* **TASK ITEM**: Line by line, copy all of the data exactly.

════

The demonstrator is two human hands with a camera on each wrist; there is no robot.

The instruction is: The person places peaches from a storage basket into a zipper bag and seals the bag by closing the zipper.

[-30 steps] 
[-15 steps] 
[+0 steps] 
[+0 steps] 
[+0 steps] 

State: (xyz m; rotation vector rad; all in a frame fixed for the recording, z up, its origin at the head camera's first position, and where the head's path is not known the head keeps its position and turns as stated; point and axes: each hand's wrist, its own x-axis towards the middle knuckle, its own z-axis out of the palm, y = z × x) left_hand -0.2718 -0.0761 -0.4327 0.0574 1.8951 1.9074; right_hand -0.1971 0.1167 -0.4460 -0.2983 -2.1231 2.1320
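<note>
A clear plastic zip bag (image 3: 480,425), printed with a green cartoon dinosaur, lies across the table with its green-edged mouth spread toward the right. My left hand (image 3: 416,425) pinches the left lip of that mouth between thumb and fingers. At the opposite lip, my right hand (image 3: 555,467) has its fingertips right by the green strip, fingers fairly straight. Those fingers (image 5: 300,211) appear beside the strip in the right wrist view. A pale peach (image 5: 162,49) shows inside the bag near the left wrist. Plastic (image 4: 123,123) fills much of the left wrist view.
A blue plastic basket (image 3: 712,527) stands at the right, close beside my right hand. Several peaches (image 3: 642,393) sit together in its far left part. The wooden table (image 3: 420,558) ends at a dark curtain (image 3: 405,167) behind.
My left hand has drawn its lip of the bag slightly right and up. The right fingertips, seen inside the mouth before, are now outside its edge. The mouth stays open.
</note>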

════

* **EXERCISE SOLUTION**:
The demonstrator is two human hands with a camera on each wrist; there is no robot.

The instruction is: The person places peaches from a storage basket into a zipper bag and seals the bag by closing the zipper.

[-30 steps] 
[-15 steps] 
[+0 steps] 
[+0 steps] 
[+0 steps] 

State: (xyz m; rotation vector rad; all in a frame fixed for the recording, z up, its origin at the head camera's first position, and where the head's path is not known the head keeps its position and turns as stated; point and axes: each hand's wrist, its own x-axis towards the middle knuckle, its own z-axis out of the palm, y = z × x) left_hand -0.2718 -0.0761 -0.4327 0.0574 1.8951 1.9074; right_hand -0.1971 0.1167 -0.4460 -0.2983 -2.1231 2.1320
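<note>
A clear plastic zip bag (image 3: 480,425), printed with a green cartoon dinosaur, lies across the table with its green-edged mouth spread toward the right. My left hand (image 3: 416,425) pinches the left lip of that mouth between thumb and fingers. At the opposite lip, my right hand (image 3: 555,467) has its fingertips right by the green strip, fingers fairly straight. Those fingers (image 5: 300,211) appear beside the strip in the right wrist view. A pale peach (image 5: 162,49) shows inside the bag near the left wrist. Plastic (image 4: 123,123) fills much of the left wrist view.
A blue plastic basket (image 3: 712,527) stands at the right, close beside my right hand. Several peaches (image 3: 642,393) sit together in its far left part. The wooden table (image 3: 420,558) ends at a dark curtain (image 3: 405,167) behind.
My left hand has drawn its lip of the bag slightly right and up. The right fingertips, seen inside the mouth before, are now outside its edge. The mouth stays open.
</note>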

This exercise is now complete.